L’inchiesta adesso semplicemente è tornata quasi alla partenza come nel gioco dell’oca: la professionalità dei magistrati che non va mai messa in discussione è stata tale, in questo caso, che né i pm né il gip né il gup si sono accorti che sette dei 17 coimputati di Ambrogio in questa storia dei voti di ‘ndrangheta comprati, forse, dall’ex assessore alla casa della giunta Formigoni, Domenico Zambetti, erano accusati anche del gravissimo reato di sequestro di persona a scopo di estorsione, competente la corte di assise, non il tribunale o il giudice unico. Tutta questa fretta di mettere la gente in galera, anche quella incensurata e che si dichiarava estranea a ogni contatto con la criminalità organizzata, e poi, con un errore che farebbe bocciare al concorso in magistratura anche il più raccomandato e “figlio di” tra i partecipanti, ecco che anche coloro che hanno confessato attività paramafiose o con a carico gravi indizi di colpevolezza torneranno liberi a ottobre per decorrenza dei termini di custodia cautelare.

Sulla vicenda di Ambrogio si è già scritto tutto: due persone al telefono millantano il suo nome e i pm prima e il gip poi, senza fare quei riscontri che solo la difesa ha voluto, e dovuto, fare, si bevono la storia del “sondaggista di Berlusconi” (così come lo definì in una storica conferenza stampa Ilda Boccassini, peraltro confondendolo con il fratello Luigi, che poi da anni di sondaggi per il Cav non si occupava più, ndr) che fa da tramite con la ‘ndrangheta per portare voti a uno mai conosciuto prima come Zambetti. E in cambio di soldi che vengono promessi ma mai dati, né percepiti. E nemmeno chiesti. Una “bufala” come quella di Enzo Tortora “cinico mercante di morte”. Così come d’altronde i protagonisti di questa inchiesta, dai pentiti ai comprimari, non hanno un grado di cialtronaggine inferiore a quello dei vari Barra, Pandico e Melluso dell’epoca.
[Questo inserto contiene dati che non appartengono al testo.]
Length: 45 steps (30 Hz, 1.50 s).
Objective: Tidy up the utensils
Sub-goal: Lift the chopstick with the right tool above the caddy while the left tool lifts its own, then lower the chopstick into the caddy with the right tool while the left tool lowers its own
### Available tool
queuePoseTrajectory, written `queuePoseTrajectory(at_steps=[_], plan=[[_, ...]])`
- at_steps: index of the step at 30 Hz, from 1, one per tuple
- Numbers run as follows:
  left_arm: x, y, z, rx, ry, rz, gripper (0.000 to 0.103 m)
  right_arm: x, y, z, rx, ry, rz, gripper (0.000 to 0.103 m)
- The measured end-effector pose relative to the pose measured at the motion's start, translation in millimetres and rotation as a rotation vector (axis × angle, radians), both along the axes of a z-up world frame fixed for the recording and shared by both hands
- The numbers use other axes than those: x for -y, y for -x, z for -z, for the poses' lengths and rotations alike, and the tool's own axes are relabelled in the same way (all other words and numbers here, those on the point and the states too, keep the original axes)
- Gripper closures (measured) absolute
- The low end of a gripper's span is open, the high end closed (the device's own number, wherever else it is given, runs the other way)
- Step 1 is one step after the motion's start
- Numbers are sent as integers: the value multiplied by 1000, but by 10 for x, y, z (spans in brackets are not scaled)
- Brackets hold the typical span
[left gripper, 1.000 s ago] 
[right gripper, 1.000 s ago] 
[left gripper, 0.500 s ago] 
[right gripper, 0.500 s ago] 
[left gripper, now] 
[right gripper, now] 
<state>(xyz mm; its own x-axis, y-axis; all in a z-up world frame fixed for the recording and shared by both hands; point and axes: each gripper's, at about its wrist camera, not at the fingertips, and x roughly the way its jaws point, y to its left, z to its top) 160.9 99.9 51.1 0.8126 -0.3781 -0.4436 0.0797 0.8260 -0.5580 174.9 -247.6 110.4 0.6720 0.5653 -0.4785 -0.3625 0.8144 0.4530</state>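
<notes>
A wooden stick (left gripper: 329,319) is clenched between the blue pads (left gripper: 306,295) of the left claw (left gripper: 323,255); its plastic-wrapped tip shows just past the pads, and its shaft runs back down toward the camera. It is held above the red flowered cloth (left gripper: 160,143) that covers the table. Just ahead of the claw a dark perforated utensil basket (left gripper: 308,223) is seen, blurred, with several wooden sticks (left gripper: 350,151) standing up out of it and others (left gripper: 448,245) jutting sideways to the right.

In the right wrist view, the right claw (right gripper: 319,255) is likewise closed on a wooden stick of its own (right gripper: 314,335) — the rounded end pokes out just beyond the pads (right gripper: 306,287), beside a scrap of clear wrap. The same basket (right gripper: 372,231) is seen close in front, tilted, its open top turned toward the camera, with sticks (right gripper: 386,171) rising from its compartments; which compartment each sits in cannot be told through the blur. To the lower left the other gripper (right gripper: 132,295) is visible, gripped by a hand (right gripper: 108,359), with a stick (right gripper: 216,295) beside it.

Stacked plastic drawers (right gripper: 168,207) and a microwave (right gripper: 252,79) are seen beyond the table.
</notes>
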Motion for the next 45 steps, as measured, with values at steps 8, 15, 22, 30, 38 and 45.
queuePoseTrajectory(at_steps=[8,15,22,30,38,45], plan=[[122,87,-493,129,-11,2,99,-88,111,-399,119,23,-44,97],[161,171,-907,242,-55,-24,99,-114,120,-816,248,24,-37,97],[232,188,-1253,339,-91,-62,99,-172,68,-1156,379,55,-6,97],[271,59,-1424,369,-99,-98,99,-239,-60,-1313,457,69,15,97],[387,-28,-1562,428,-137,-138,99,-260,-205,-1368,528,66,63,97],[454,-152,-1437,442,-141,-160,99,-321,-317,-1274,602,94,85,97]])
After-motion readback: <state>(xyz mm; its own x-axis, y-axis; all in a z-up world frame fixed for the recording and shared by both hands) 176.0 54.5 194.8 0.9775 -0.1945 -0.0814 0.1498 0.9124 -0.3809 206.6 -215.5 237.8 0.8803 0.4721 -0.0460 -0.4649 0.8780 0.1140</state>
Pannella molto maliziosamente, allorché Luigi Crespi, il fratello di Ambrogio che con il suo impegno ha tenuto alta la tensione informativa sullo scandaloso errore giudiziario anche facendo lo sciopero della fame e della sete (un fratello così lo vorrebbero tutti, ndr), prese la parola in una ormai storica conferenza stampa, presente anche Rita Bernardini, lo interruppe dicendo: “eh sì credevano di avere fatto il colpo grosso con il sondaggista di Berlusconi”. Insomma l’inveramento di un teorema che stava tutto nei desiderata di alcuni rappresentanti della pubblica accusa. Bello, no sarebbe, potere dimostrare che un uomo di Berlusconi fosse stato un affiliato della ‘ndrangheta. E poi al nord, che è una cosa che va così di moda dopo che ne ha parlato Saviano in tv. Roba da meritare una nomination dei Cinque Stelle per la presidenza della repubblica.

“Mannaggia però – avranno pensato – qualcuno poteva dircelo prima che Ambrogio non ha mai fatto sondaggi per nessuno e che neanche il fratello Luigi da anni svolge più quella attività per il gruppo Mediaset”.

Ma come si è visto con Tortora, non è mai esistito un magistrato non solo che paghi per i propri errori, ma nemmeno che li riconosca strada facendo. Magari per attenuarne le conseguenze.

Oggi Ambrogio Crespi è libero, ma noi italiani lo saremo di più quando la sua innocenza verrà conclamata da una sentenza definitiva. Quando potrà dire, come Enzo Tortora, a chi lo dovrà giudicare: “signori io sono cosciente di essere innocente, spero che possiate dire la stessa cosa di voi.”